* Task
Count the lines in the entries below that mention the string "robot", then write that number by itself.

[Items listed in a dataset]
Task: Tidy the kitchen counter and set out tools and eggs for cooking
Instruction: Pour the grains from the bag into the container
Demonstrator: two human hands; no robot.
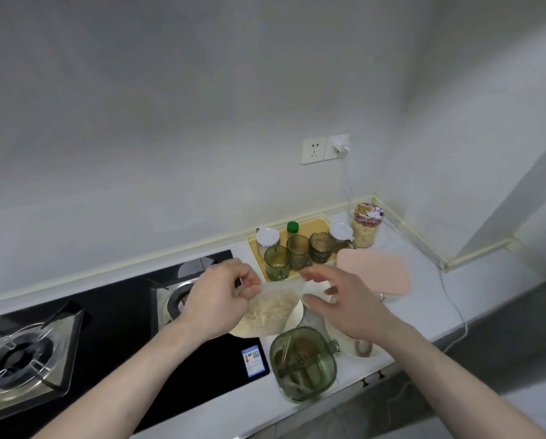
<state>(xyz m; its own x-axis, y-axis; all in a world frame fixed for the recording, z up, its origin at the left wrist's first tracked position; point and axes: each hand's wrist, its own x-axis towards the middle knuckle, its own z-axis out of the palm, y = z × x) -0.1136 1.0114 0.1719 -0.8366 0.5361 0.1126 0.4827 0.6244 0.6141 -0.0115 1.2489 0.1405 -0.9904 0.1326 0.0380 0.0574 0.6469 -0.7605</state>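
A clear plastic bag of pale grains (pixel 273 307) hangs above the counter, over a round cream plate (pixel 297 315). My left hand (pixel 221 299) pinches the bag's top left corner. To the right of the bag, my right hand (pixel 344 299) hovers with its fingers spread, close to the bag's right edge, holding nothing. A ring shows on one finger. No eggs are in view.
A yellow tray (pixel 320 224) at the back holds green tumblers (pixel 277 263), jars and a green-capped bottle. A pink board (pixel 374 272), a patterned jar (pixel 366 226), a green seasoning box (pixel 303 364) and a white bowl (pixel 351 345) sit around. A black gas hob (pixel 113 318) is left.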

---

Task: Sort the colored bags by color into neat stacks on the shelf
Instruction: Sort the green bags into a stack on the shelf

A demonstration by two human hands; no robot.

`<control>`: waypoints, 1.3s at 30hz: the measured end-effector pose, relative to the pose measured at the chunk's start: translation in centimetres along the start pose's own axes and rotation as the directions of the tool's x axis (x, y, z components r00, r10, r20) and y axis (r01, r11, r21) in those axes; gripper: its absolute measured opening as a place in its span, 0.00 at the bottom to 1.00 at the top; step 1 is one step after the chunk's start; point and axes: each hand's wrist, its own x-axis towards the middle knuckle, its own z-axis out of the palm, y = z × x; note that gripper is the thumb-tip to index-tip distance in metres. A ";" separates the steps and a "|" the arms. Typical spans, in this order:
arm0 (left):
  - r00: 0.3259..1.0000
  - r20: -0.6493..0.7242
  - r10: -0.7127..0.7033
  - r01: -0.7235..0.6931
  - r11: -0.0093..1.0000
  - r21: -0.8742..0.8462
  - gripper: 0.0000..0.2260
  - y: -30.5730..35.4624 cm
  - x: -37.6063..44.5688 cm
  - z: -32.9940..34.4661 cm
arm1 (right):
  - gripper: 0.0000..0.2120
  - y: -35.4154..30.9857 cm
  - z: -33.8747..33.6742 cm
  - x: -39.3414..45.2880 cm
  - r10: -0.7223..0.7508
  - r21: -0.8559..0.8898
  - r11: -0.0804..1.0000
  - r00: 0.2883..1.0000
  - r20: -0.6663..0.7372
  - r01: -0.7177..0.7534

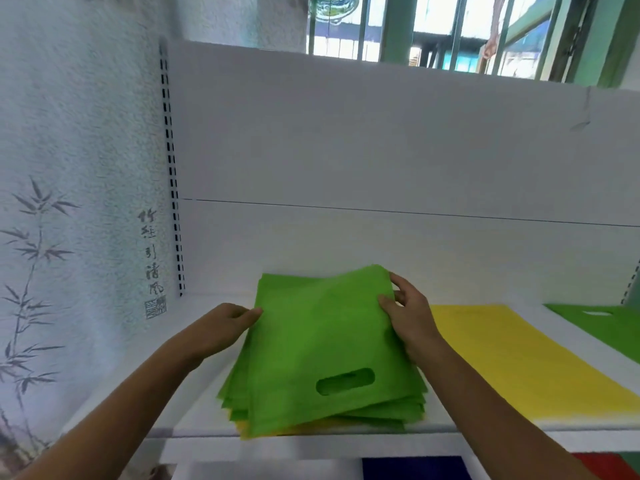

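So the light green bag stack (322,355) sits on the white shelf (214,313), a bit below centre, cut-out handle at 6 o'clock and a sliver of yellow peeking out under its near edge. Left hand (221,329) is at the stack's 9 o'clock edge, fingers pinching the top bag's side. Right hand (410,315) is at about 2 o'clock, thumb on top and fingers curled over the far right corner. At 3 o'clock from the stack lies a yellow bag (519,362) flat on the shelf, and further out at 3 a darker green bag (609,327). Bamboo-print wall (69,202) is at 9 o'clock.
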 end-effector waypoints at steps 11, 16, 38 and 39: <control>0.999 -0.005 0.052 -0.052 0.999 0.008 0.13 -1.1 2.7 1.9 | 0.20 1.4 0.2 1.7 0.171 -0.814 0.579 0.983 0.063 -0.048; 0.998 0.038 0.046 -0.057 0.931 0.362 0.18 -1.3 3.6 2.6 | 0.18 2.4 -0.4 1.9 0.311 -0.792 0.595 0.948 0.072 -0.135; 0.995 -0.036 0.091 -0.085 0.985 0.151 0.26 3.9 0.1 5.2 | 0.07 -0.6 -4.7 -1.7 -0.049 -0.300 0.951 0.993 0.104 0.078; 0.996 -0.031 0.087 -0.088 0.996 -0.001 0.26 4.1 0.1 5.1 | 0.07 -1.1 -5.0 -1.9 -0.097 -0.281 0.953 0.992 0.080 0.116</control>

* Response to the task
2